◆ REQUIRED WORK
Copy the entries out again in full.

Source data:
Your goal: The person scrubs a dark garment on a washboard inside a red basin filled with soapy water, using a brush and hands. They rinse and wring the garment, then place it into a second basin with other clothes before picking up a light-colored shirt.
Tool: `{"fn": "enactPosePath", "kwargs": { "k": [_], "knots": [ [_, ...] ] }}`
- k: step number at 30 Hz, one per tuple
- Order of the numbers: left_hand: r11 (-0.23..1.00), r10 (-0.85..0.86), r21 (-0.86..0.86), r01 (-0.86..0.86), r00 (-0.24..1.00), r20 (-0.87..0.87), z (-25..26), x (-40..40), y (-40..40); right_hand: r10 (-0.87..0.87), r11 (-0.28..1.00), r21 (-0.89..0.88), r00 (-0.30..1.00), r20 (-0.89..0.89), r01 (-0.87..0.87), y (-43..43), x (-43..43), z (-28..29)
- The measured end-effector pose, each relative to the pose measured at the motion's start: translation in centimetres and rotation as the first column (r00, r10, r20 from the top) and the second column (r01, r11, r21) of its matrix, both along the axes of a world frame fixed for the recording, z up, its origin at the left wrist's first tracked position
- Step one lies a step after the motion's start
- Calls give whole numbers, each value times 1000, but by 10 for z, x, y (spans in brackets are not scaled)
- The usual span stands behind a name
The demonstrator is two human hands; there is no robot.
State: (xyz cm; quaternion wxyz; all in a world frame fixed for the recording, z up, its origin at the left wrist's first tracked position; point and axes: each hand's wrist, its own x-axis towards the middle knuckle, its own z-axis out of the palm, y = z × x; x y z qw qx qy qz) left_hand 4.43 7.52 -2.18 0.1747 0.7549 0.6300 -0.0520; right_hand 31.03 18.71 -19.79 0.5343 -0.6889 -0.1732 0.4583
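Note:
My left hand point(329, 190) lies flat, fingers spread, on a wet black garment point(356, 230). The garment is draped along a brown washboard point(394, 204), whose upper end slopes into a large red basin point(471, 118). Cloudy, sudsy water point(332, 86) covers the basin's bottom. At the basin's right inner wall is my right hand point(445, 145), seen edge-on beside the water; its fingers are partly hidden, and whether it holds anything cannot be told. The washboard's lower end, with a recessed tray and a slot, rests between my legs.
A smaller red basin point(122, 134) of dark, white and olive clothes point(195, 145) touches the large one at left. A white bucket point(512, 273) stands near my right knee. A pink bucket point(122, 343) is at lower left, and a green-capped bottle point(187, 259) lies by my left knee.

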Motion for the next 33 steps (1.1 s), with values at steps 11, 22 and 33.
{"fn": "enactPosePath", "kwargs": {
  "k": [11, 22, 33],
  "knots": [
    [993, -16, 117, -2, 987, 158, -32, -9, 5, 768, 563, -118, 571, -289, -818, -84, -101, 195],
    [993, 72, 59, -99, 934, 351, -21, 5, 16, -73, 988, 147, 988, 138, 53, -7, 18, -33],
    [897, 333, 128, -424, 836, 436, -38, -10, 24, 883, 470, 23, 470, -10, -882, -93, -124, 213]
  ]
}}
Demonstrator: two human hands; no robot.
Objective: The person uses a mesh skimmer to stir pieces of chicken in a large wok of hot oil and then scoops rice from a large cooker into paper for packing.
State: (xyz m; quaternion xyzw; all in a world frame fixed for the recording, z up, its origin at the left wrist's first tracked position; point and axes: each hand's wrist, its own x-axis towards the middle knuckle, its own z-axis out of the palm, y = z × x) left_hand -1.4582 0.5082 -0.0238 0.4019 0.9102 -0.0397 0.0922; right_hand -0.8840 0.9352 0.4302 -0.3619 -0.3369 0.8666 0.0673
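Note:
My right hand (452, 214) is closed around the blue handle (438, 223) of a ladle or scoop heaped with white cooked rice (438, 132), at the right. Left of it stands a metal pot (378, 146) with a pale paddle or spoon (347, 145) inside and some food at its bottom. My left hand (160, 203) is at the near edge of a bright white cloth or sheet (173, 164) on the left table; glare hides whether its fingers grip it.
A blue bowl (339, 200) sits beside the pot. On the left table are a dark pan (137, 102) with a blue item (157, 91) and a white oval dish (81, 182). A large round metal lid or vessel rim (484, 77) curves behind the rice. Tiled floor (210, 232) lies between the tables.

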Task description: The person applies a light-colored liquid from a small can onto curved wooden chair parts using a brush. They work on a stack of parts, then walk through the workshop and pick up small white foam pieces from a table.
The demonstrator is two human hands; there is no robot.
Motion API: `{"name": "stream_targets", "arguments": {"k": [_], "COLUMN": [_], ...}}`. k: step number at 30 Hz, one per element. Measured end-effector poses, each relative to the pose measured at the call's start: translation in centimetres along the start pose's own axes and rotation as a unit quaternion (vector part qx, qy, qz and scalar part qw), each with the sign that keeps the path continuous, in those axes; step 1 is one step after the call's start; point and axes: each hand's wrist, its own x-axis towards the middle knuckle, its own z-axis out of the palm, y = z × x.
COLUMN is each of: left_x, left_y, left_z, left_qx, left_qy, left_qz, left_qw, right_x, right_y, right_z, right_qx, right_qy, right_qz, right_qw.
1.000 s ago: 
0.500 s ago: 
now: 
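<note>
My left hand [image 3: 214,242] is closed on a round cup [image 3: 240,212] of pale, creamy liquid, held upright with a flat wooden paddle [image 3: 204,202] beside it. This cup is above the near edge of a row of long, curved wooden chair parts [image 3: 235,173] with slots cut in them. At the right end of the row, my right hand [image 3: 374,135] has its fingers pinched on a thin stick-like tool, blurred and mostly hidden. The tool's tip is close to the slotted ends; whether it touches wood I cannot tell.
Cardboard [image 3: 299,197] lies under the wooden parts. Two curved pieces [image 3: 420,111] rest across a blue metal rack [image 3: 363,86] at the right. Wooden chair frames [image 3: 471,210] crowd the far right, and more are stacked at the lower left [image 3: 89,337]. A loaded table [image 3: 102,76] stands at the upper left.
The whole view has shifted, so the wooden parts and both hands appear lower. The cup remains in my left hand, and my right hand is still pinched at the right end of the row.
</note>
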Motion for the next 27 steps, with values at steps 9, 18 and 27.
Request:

◆ RESPONSE
Your goal: The person scrubs a dark garment on a washboard inside a red basin filled with soapy water, using a brush and hands. They rinse and wring the garment, then place it into a second basin with other clothes before picking up a light-colored shirt.
Tool: `{"fn": "enactPosePath", "kwargs": { "k": [_], "knots": [ [_, ...] ] }}`
- k: step number at 30 Hz, one per tuple
- Order of the numbers: left_hand: r11 (-0.23..1.00), r10 (-0.85..0.86), r21 (-0.86..0.86), r01 (-0.86..0.86), r00 (-0.24..1.00), r20 (-0.87..0.87), z (-25..26), x (-40..40), y (-40..40); right_hand: r10 (-0.87..0.87), r11 (-0.28..1.00), r21 (-0.89..0.88), r00 (-0.30..1.00), r20 (-0.89..0.89), r01 (-0.87..0.87), y (-43..43), x (-43..43), z (-28..29)
- The measured end-effector pose, each relative to the pose measured at the motion's start: translation in centimetres and rotation as the first column (r00, r10, r20 from the top) and the second column (r01, r11, r21) of its matrix, both along the axes of a world frame fixed for the recording, z up, its origin at the left wrist's first tracked position
- Step one lies a step after the motion's start
- Calls give whole numbers, each value times 1000, but by 10 for z, x, y (spans in brackets are not scaled)
- The usual span stands behind a name
The demonstrator is two human hands; there is no robot.
State: (xyz cm; quaternion wxyz; all in a world frame fixed for the recording, z up, its origin at the left wrist's first tracked position; point and axes: each hand's wrist, its own x-axis towards the middle knuckle, its own z-axis out of the palm, y = z × x; x y z qw qx qy qz) left_hand 4.43 7.52 -2.18 0.1747 0.7549 0.6300 -0.0520; right_hand 31.03 18.71 -19.79 0.5343 -0.6889 -0.1732 0.4583
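Note:
My left hand point(329, 190) lies flat, fingers spread, on a wet black garment point(356, 230). The garment is draped along a brown washboard point(394, 204), whose upper end slopes into a large red basin point(471, 118). Cloudy, sudsy water point(332, 86) covers the basin's bottom. At the basin's right inner wall is my right hand point(445, 145), seen edge-on beside the water; its fingers are partly hidden, and whether it holds anything cannot be told. The washboard's lower end, with a recessed tray and a slot, rests between my legs.
A smaller red basin point(122, 134) of dark, white and olive clothes point(195, 145) touches the large one at left. A white bucket point(512, 273) stands near my right knee. A pink bucket point(122, 343) is at lower left, and a green-capped bottle point(187, 259) lies by my left knee.
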
Motion for the next 33 steps (1.1 s), with values at steps 11, 22 and 33.
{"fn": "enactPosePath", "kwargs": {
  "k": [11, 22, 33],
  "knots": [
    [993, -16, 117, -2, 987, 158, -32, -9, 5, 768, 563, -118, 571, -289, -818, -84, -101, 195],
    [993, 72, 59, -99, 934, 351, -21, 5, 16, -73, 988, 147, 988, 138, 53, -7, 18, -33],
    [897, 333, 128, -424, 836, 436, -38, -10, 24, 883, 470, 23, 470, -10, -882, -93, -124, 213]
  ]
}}
Demonstrator: two human hands; no robot.
Objective: The person uses a mesh skimmer to stir pieces of chicken in a large wok of hot oil and then scoops rice from a large cooker into paper for packing.
State: (xyz m; quaternion xyzw; all in a world frame fixed for the recording, z up, its origin at the left wrist's first tracked position; point and axes: each hand's wrist, its own x-axis towards the middle knuckle, its own z-axis out of the palm, y = z × x) left_hand -1.4582 0.5082 -0.0238 0.4019 0.9102 -0.0397 0.0922; right_hand -0.8840 0.9352 0.4302 -0.3619 -0.3369 0.8666 0.0673
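Note:
My right hand (452, 214) is closed around the blue handle (438, 223) of a ladle or scoop heaped with white cooked rice (438, 132), at the right. Left of it stands a metal pot (378, 146) with a pale paddle or spoon (347, 145) inside and some food at its bottom. My left hand (160, 203) is at the near edge of a bright white cloth or sheet (173, 164) on the left table; glare hides whether its fingers grip it.
A blue bowl (339, 200) sits beside the pot. On the left table are a dark pan (137, 102) with a blue item (157, 91) and a white oval dish (81, 182). A large round metal lid or vessel rim (484, 77) curves behind the rice. Tiled floor (210, 232) lies between the tables.
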
Task description: The person applies a light-colored liquid from a small can onto curved wooden chair parts using a brush. They work on a stack of parts, then walk through the workshop and pick up small white foam pieces from a table.
The demonstrator is two human hands; there is no robot.
Motion API: `{"name": "stream_targets", "arguments": {"k": [_], "COLUMN": [_], ...}}`. k: step number at 30 Hz, one per element. Measured end-effector poses, each relative to the pose measured at the call's start: translation in centimetres along the start pose's own axes and rotation as a unit quaternion (vector part qx, qy, qz and scalar part qw), each with the sign that keeps the path continuous, in those axes; step 1 is one step after the call's start; point and axes: each hand's wrist, its own x-axis towards the middle knuckle, its own z-axis out of the palm, y = z × x.
COLUMN is each of: left_x, left_y, left_z, left_qx, left_qy, left_qz, left_qw, right_x, right_y, right_z, right_qx, right_qy, right_qz, right_qw.
1.000 s ago: 
0.500 s ago: 
now: 
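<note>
My left hand [image 3: 214,242] is closed on a round cup [image 3: 240,212] of pale, creamy liquid, held upright with a flat wooden paddle [image 3: 204,202] beside it. This cup is above the near edge of a row of long, curved wooden chair parts [image 3: 235,173] with slots cut in them. At the right end of the row, my right hand [image 3: 374,135] has its fingers pinched on a thin stick-like tool, blurred and mostly hidden. The tool's tip is close to the slotted ends; whether it touches wood I cannot tell.
Cardboard [image 3: 299,197] lies under the wooden parts. Two curved pieces [image 3: 420,111] rest across a blue metal rack [image 3: 363,86] at the right. Wooden chair frames [image 3: 471,210] crowd the far right, and more are stacked at the lower left [image 3: 89,337]. A loaded table [image 3: 102,76] stands at the upper left.
The whole view has shifted, so the wooden parts and both hands appear lower. The cup remains in my left hand, and my right hand is still pinched at the right end of the row.
</note>
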Motion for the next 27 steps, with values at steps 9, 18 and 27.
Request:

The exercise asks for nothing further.